Ukraine-Krieg: «Kann Glück sein, dass beim AKW kein Unfall geschah»
Seit Tagen wird das AKW Saporischschja beschossen. Beide Parteien im Ukraine-Krieg schieben sich die Schuld zu. Russland-Experten sehen dahinter eine Strategie.
Das Wichtigste in Kürze
- Das Kernkraftwerk Saporischschja steht zurzeit unter Beschuss.
- Russland und die Ukraine machen sich gegenseitig verantwortlich dafür.
- Experten sehen im Angriff auf das AKW eine Strategie Russlands.
In den vergangenen Tagen wurde das grösste Atomkraftwerk Europas Saporischschja mehrfach mit Raketen beschossen. Bisher wurden Teile der Anlage beschädigt und ein Reaktor musste ausgeschaltet werden. Russland und die Ukraine geben sich dafür gegenseitig die Schuld.
Derweil sorgen sich international Behörden um eine mögliche Atomkatastrophe. Angesichts des Beschusses hat der ukrainische Präsident Selenskyj vor einer Situation wie in Tschernobyl gewarnt. Währenddessen hat Russland nach eigenen Angaben am Freitag Flugabwehreinheiten um das Atomkraftwerk stationiert.

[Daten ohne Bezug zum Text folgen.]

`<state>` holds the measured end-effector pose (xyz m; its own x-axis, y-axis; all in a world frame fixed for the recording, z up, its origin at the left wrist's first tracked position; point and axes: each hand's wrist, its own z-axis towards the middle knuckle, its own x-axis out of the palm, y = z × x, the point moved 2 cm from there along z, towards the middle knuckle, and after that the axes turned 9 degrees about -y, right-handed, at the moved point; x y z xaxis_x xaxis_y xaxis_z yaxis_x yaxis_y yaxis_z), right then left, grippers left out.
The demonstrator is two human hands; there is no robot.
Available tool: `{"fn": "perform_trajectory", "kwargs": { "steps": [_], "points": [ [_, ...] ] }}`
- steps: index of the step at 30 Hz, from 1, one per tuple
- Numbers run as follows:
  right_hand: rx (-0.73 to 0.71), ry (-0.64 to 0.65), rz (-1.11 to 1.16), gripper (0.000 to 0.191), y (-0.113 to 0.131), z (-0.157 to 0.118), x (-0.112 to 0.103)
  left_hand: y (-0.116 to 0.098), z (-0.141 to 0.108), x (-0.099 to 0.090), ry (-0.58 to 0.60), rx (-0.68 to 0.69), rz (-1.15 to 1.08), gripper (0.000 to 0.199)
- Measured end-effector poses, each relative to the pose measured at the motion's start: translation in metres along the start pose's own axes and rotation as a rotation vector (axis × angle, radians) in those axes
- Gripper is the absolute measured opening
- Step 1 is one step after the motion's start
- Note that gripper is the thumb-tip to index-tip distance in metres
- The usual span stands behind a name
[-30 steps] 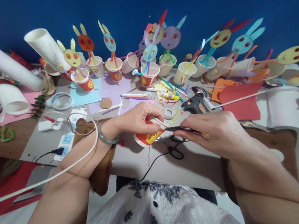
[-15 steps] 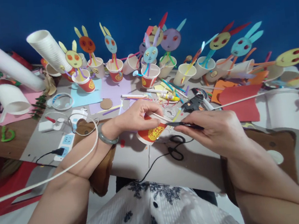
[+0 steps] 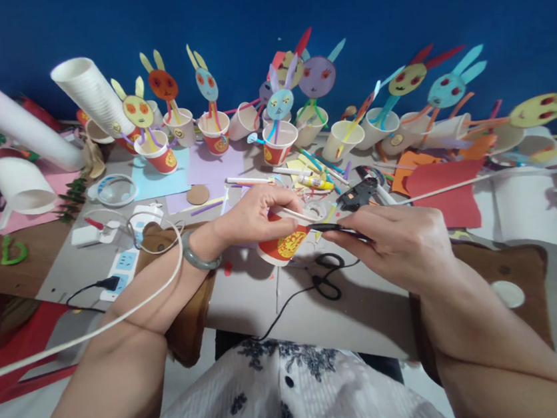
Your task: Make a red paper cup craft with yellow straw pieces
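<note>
My left hand (image 3: 264, 216) is closed around a red paper cup (image 3: 290, 244) with a yellow printed pattern. The cup is tilted, and its white edge shows between thumb and fingers. From the right, my right hand (image 3: 392, 239) grips a slim black pen-like tool (image 3: 329, 226); its exact kind is unclear. The tool's tip is at the cup's right edge, and I cannot tell whether it pierces the paper. Black-handled scissors (image 3: 328, 284) lie on the table just below the cup.
Paper cups with rabbit figures, such as a blue-faced rabbit (image 3: 280, 103), line the wall. A black glue gun (image 3: 359, 194), a yellow marker (image 3: 316, 182) and red paper (image 3: 445, 196) lie beyond my hands. A white cable (image 3: 138, 305) crosses my left forearm; a power strip (image 3: 123, 272) sits left.
The black tool and my right hand have shifted slightly against the cup's edge. The cup has turned a little in my left hand. The grips stay the same.
</note>
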<state>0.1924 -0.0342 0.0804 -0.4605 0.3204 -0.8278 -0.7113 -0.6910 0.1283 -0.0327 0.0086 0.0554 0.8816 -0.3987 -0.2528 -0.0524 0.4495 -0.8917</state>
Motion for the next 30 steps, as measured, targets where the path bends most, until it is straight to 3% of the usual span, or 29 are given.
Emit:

Ukraine-Krieg: «Russland nutzt AKW als Schutzschild»
Dass es bisher zu keinem AKW-Unfall gekommen ist, sei aber nicht unbedingt geplant gewesen. ETH-Nuklearexperte Stephen Herzog sagt zu Nau.ch: «Das könnte auch einfach nur Glück sein.»
Doch: Wenn es im AKW zu einem Unfall kommen würde, wäre auch Russland davon betroffen. Wo liegt also der Nutzen des Beschusses?
«Ich denke, es ist Dummheit und Strategie», so Herzog.
Russland-Experte Ulrich Schmid ergänzt gegenüber Nau.ch: «Es scheint, dass die russische Armee das AKW als Schutzschild für die eigenen Artilleriestellungen im Ukraine-Krieg verwendet.»
«Das AKW ist umkämpft, weil es ein wichtiger Stromproduzent für die Ukraine und natürlich die von Russland besetzten Gebiete ist.» Es habe schon Informationen gegeben, dass die Russen den Ukrainern Strom aus dem besetzten AKW verkaufen wollten, so Schmid.
Herzog sieht es ähnlich und erklärt weiter: «Saporischschja hat eine strategisch sehr wichtige Lage am Fluss Dnepr.» Es sei daher nicht verwunderlich, dass das Gebiet derart umkämpft ist.
«Schockierend ist der Beschuss des Atomkraftwerks durch das russische Militär», so Herzog. «Bislang wurde das AKW durch den Beschuss beschädigt. Die Menschen in der Umgebung waren tagelang ohne Strom.»
Schmid bezweifelt eine baldige Inspektion durch die IAEA
Auch die internationale Atomenergiebehörde (IAEA) zeigt sich äusserst besorgt über die aktuelle Lage. Gemäss dem Chef der IAEA, Rafael Grossi, bestehe derzeit «eine sehr reale Gefahr einer nuklearen Katastrophe».
Die Behörde versucht, unbewaffnete internationale Militärbeobachter zum AKW zu schicken. Dazu braucht es jedoch eine Unterstützung beider Parteien im Ukraine-Krieg. Experte Schmid glaubt nicht, dass es bald einen Zugang zum Atomkraftwerk geben wird.
Das Atomkraftwerk liegt in der südukrainischen Stadt Enerhodar. Im März wurde es von Russlands Truppen besetzt. Saporischschja wird allerdings weiterhin vom ukrainischen Staatskonzern Energoatom betrieben.